L’acceptation de la mort n’est qu’un paravent pour les cruautés, pour  la rage de tuer.
D’ailleurs rien n’impose cette acceptation et, dans le passé, les hommes s’inventèrent des religions et des vies éternelles dans des arrières-mondes, pour échapper à la perspective du néant vertigineux.

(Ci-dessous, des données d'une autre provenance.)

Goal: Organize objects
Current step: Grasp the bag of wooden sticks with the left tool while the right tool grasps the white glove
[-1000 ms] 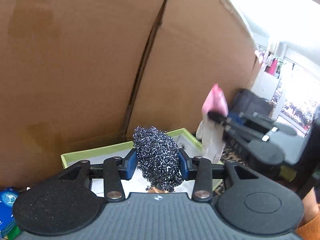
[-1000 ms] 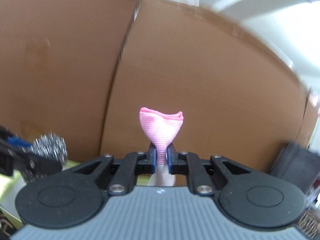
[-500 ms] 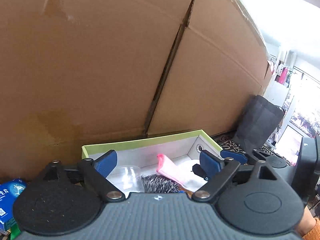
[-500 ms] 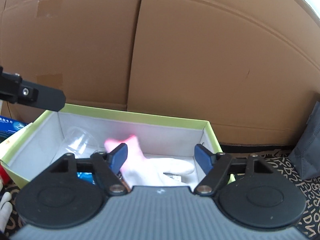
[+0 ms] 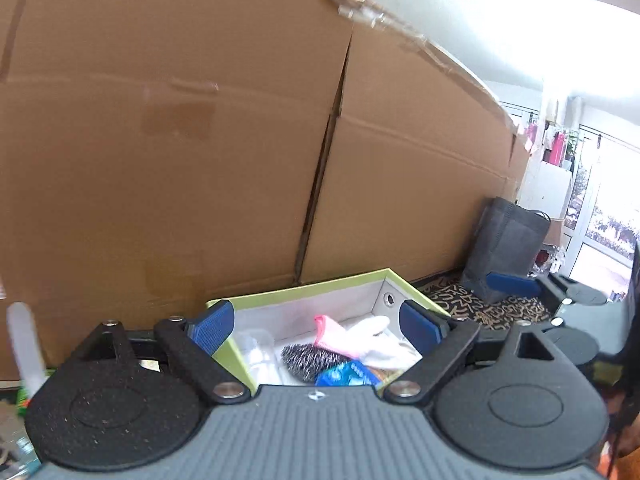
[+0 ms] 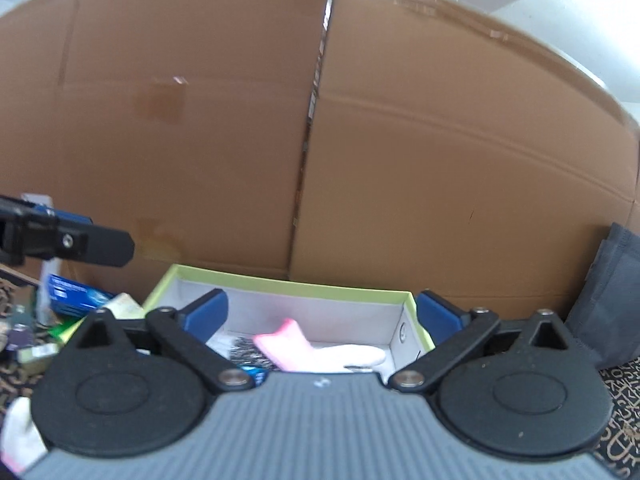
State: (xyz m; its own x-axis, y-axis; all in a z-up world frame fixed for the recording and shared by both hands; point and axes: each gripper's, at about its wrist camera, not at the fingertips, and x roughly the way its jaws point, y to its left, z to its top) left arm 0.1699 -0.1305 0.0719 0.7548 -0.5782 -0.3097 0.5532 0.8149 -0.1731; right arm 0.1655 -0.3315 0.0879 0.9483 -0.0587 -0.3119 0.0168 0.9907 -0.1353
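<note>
The left gripper (image 5: 316,326) stands with its jaws wide and nothing between the pads, hovering at the near edge of the green-rimmed box (image 5: 304,286). Inside the box, from left to right, lie a clear plastic cup (image 5: 256,350), a steel wool scrubber (image 5: 308,360) and a pink-cuffed white glove (image 5: 360,338) reaching toward the right wall. The right gripper (image 6: 320,316) has its jaws opening, empty, above the same box. A cardboard wall (image 6: 360,140) rises behind.
</note>
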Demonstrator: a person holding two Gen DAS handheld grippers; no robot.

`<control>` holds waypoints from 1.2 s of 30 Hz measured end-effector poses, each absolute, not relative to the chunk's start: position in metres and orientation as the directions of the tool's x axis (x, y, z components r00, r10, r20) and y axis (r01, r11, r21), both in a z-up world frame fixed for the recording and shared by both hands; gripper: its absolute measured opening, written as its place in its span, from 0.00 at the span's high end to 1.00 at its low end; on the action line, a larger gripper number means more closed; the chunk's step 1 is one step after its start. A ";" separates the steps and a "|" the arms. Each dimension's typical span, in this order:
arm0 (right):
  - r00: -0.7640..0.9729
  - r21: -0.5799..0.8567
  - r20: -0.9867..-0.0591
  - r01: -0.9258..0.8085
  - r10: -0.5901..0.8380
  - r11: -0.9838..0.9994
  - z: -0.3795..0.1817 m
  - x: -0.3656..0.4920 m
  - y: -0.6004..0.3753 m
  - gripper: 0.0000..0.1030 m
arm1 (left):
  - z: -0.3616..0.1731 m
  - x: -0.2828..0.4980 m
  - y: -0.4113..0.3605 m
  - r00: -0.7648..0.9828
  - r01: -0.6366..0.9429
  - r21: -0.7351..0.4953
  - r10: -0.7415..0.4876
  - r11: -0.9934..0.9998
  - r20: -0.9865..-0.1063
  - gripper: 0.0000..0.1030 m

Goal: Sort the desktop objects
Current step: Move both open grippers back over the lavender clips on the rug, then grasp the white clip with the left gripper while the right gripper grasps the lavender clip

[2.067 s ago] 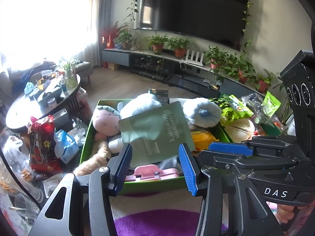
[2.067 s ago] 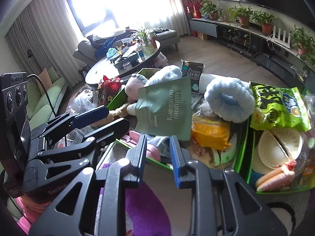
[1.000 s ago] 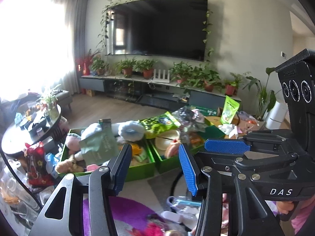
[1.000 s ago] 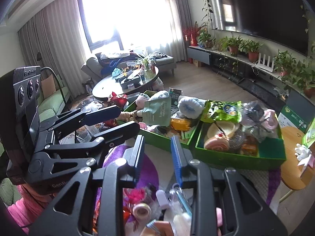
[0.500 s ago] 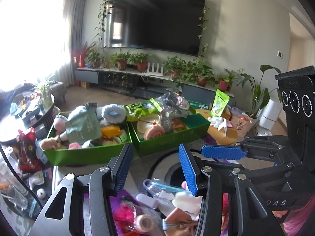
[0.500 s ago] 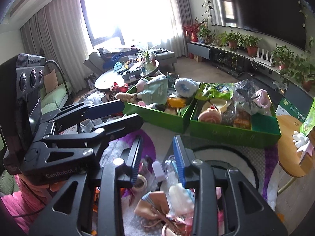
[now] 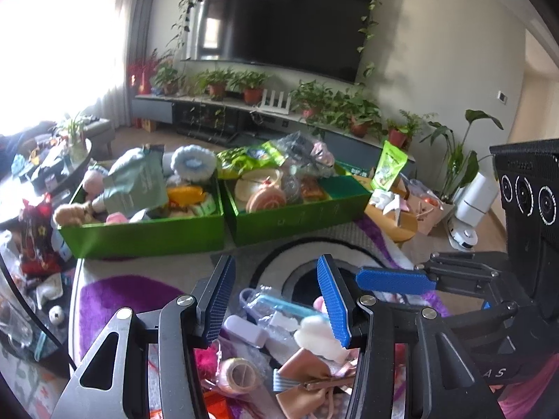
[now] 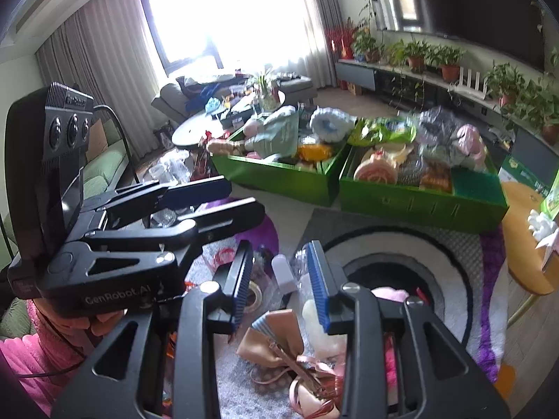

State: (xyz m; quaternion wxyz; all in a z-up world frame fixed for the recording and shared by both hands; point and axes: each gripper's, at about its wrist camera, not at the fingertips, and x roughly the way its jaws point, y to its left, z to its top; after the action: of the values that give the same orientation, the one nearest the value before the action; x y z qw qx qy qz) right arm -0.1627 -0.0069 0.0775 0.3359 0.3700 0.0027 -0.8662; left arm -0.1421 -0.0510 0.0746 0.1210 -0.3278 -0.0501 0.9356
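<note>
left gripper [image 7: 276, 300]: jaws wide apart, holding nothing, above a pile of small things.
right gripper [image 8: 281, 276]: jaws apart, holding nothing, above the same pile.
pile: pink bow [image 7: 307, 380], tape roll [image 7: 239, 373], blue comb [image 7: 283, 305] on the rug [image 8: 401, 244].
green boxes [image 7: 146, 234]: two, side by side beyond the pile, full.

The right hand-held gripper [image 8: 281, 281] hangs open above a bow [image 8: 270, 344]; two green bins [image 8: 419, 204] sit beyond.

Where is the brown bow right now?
The brown bow lies low in the left wrist view, in the loose pile between the left gripper's fingers, below a white fluffy thing.
</note>
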 end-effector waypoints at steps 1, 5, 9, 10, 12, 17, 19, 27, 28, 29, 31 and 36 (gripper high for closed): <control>-0.487 0.255 -0.650 0.583 -0.583 -0.771 0.072 -0.164 -0.008 0.67 | 0.071 -0.142 -0.053 -0.755 -0.186 -0.178 0.256 -0.966 -0.603 0.52; -0.428 0.292 -0.691 0.572 -0.582 -0.767 0.047 -0.170 -0.014 0.67 | 0.051 -0.146 -0.063 -0.734 -0.160 -0.227 0.269 -0.961 -0.623 0.52; -0.375 0.307 -0.744 0.544 -0.554 -0.781 0.021 -0.179 -0.022 0.84 | 0.030 -0.155 -0.068 -0.704 -0.141 -0.260 0.281 -0.955 -0.652 0.52; -0.357 0.321 -0.752 0.536 -0.554 -0.781 0.014 -0.181 -0.024 0.84 | 0.027 -0.156 -0.069 -0.700 -0.142 -0.265 0.286 -0.954 -0.654 0.52; -0.337 0.331 -0.763 0.528 -0.551 -0.782 0.006 -0.184 -0.027 0.85 | 0.020 -0.159 -0.071 -0.691 -0.149 -0.287 0.308 -0.946 -0.654 0.52; -0.300 0.342 -0.785 0.520 -0.543 -0.783 -0.008 -0.194 -0.037 0.86 | 0.009 -0.163 -0.076 -0.682 -0.139 -0.304 0.314 -0.943 -0.661 0.52; -0.290 0.342 -0.793 0.517 -0.536 -0.785 -0.012 -0.199 -0.041 0.86 | 0.006 -0.164 -0.078 -0.676 -0.138 -0.309 0.317 -0.941 -0.665 0.52; -0.253 0.351 -0.816 0.498 -0.520 -0.793 -0.029 -0.209 -0.045 0.87 | -0.006 -0.170 -0.079 -0.653 -0.132 -0.310 0.318 -0.942 -0.687 0.52; -0.259 0.346 -0.818 0.493 -0.514 -0.798 -0.029 -0.210 -0.044 0.89 | -0.007 -0.171 -0.079 -0.651 -0.132 -0.308 0.317 -0.942 -0.690 0.52; -0.264 0.341 -0.820 0.487 -0.508 -0.804 -0.030 -0.212 -0.043 0.89 | -0.008 -0.171 -0.078 -0.649 -0.131 -0.306 0.315 -0.943 -0.692 0.52; -0.279 0.331 -0.823 0.473 -0.495 -0.817 -0.030 -0.214 -0.039 0.89 | -0.009 -0.171 -0.076 -0.644 -0.135 -0.306 0.318 -0.942 -0.696 0.52; -0.340 0.295 -0.822 0.434 -0.458 -0.851 -0.027 -0.221 -0.025 0.91 | -0.013 -0.170 -0.066 -0.626 -0.161 -0.286 0.322 -0.945 -0.711 0.52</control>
State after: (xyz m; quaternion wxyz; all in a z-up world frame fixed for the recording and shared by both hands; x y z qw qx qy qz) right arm -0.2214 -0.0255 -0.0266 0.2724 0.5059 -0.0118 -0.8184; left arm -0.1696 -0.0656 -0.0134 0.1345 -0.4111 -0.0977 0.8963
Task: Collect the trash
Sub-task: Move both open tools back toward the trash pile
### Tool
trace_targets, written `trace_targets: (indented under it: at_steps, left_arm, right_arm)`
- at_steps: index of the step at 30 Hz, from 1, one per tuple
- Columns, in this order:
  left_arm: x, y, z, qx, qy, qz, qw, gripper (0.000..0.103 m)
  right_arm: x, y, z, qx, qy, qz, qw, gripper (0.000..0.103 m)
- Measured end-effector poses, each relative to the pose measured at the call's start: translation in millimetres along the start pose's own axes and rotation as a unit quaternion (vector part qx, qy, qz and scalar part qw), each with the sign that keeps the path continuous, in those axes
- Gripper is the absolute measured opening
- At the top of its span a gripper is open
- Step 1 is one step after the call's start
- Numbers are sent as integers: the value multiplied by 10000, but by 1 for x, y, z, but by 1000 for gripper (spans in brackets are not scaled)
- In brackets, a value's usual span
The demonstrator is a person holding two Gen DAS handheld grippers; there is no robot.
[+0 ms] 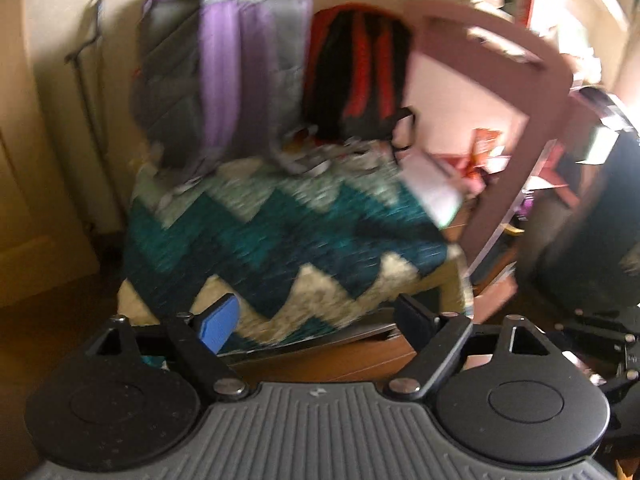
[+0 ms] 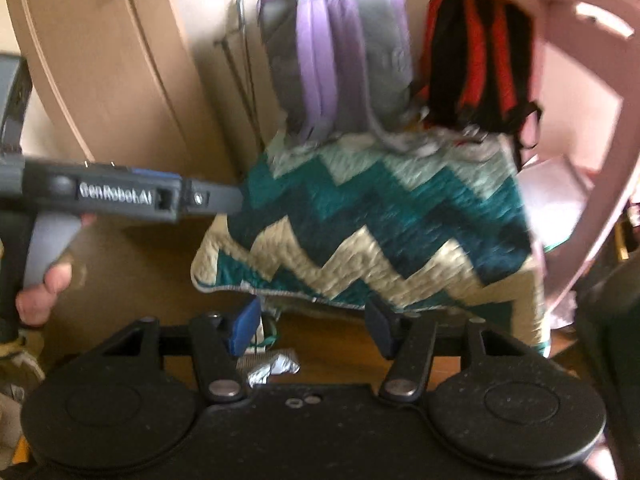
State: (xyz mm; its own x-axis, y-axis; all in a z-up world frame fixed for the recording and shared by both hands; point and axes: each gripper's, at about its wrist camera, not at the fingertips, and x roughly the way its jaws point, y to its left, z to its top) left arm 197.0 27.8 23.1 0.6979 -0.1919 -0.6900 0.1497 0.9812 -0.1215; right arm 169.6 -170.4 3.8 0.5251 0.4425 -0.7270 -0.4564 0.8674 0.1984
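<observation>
Left gripper [image 1: 318, 316] and right gripper [image 2: 316, 326]: jaws of both stand apart with nothing between the pads. Crumpled silver wrapper [image 2: 274, 370], the trash: lies on the wooden floor [image 2: 140, 280] just below and between the right gripper's fingers, near its blue pad. Ahead of both grippers: a zigzag teal-and-cream quilt [image 2: 380, 224] draped over a low piece of furniture, blocking the way forward. Beyond the quilt: purple-and-grey backpack [image 2: 336, 52] and red-and-black backpack [image 2: 480, 56] against the wall. Right of the quilt: pink wooden frame [image 2: 580, 120]. Left of the right gripper: a hand [image 2: 44, 288] holding the left gripper's handle.
</observation>
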Motion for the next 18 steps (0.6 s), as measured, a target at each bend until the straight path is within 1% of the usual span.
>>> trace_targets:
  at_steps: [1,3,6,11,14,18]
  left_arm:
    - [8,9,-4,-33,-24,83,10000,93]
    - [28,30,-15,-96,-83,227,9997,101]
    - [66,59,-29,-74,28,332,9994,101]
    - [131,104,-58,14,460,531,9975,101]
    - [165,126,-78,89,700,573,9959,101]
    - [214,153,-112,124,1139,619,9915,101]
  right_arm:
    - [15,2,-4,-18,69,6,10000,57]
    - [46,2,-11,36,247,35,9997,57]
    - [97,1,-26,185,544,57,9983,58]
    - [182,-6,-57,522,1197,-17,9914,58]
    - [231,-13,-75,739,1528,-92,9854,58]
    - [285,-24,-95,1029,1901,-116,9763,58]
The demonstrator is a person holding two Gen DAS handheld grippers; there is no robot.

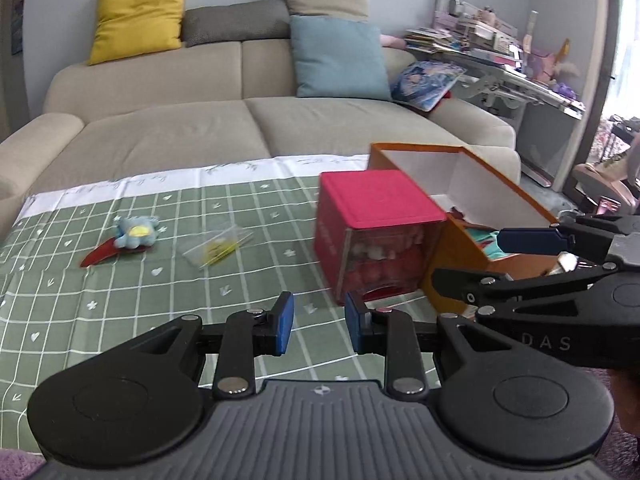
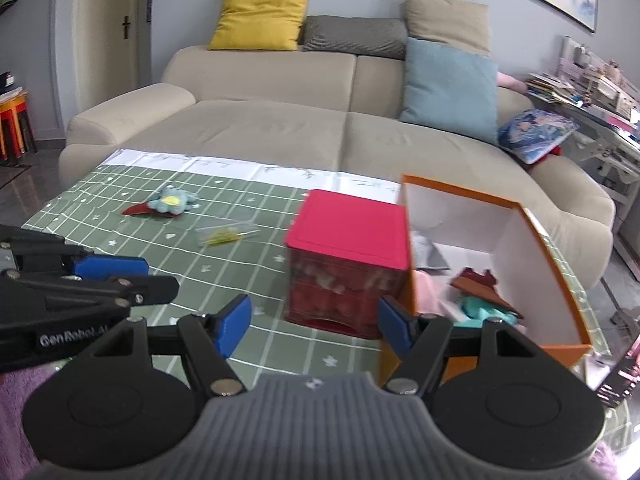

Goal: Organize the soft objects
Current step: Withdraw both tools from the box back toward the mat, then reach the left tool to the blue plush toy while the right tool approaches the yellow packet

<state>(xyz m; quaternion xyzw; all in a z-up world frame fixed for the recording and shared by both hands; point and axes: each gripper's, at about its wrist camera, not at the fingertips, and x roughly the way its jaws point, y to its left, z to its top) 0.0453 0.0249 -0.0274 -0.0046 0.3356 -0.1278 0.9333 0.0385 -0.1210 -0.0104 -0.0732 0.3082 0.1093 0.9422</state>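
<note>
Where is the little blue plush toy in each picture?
Left wrist view: the blue plush toy lies at the left on the green checked cloth, partly on a red piece.
Right wrist view: the blue plush toy lies left of centre, farther up the cloth.
Shared landmark: the pink box, to the toy's right in both, beside the orange box.

- The right gripper (image 2: 314, 326) is holding its blue fingers wide apart, with nothing between them.
- The red box (image 2: 347, 240) is sitting just ahead of it.
- The orange box (image 2: 540, 248) is touching the red box's right side, with soft things lying inside.
- A blue plush toy (image 2: 170, 202) is lying far left of the red box.
</note>
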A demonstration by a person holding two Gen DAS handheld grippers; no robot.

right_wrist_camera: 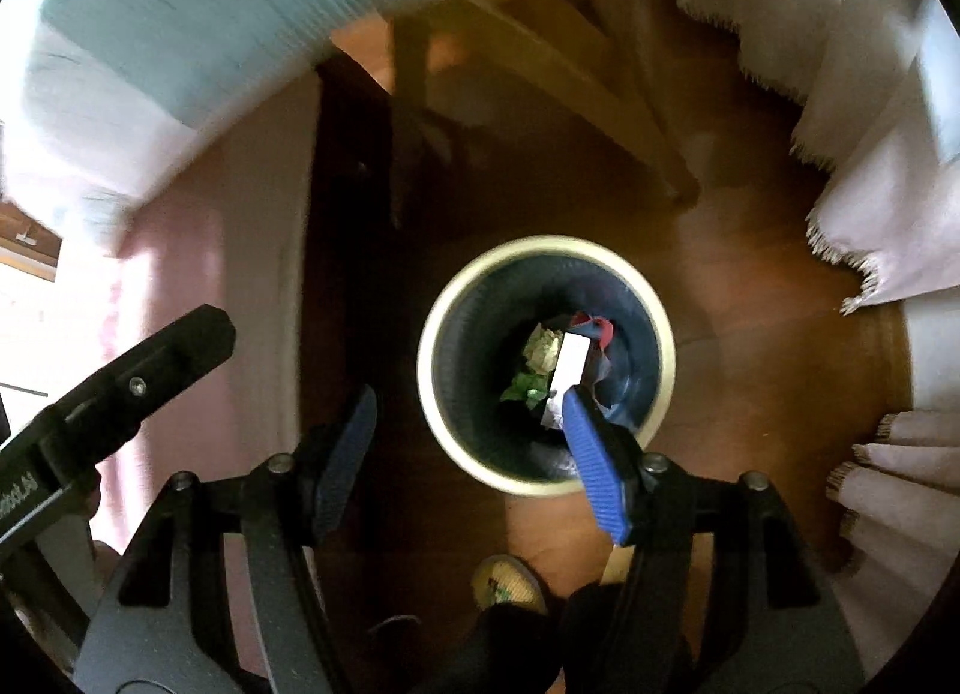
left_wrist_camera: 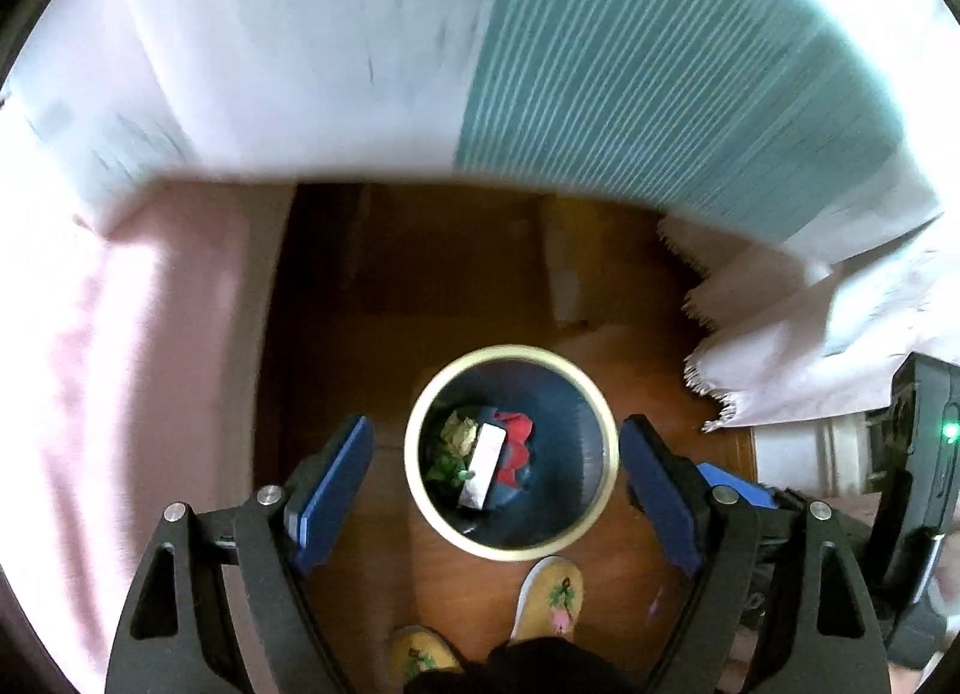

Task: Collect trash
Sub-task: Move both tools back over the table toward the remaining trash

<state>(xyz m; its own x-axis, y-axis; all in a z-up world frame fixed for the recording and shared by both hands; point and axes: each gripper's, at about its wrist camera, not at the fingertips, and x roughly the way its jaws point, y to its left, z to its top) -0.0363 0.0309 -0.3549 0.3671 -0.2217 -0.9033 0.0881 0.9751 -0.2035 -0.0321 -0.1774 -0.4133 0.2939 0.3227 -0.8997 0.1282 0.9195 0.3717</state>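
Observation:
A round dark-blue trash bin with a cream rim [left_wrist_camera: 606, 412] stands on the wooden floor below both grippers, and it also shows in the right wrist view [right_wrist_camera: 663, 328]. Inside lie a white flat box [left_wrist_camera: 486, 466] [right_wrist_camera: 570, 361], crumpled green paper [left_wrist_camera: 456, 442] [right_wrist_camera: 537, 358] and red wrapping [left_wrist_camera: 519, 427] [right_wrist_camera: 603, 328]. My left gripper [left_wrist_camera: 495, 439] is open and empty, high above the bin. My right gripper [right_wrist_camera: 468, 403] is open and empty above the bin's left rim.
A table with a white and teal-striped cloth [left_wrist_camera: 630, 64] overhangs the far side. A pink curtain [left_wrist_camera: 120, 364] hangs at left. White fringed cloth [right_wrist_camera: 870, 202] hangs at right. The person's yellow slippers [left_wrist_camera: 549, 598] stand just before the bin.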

Ce refus par le mythe apparaît parfaitement légitime, bien qu’illusoire.  Les actuelles tentatives de certains biologistes de découvrir le « grand secret », celui du vieillissement cellulaire participent de cette pulsion de vie.
Ces militants de la vie nous sont infiniment plus précieux et sympathiques que ceux qui jouissent de tuer.
L’instinct de mort : voilà l’ennemi.
Abolissons chasse et corrida comme nous avons aboli la peine de mort et pour la même raison éthique, celle qui inscrit au frontispice des valeurs, le respect du vivant.

Gérard CHAROLLOIS
CONVENTION VIE ET NATURE
MOUVEMENT D’ECOLOGIE ETHIQUE ET RADICALE
POUR LE RESPECT DES  ÊTRES VIVANTS ET DES EQUILIBRES NATURELS.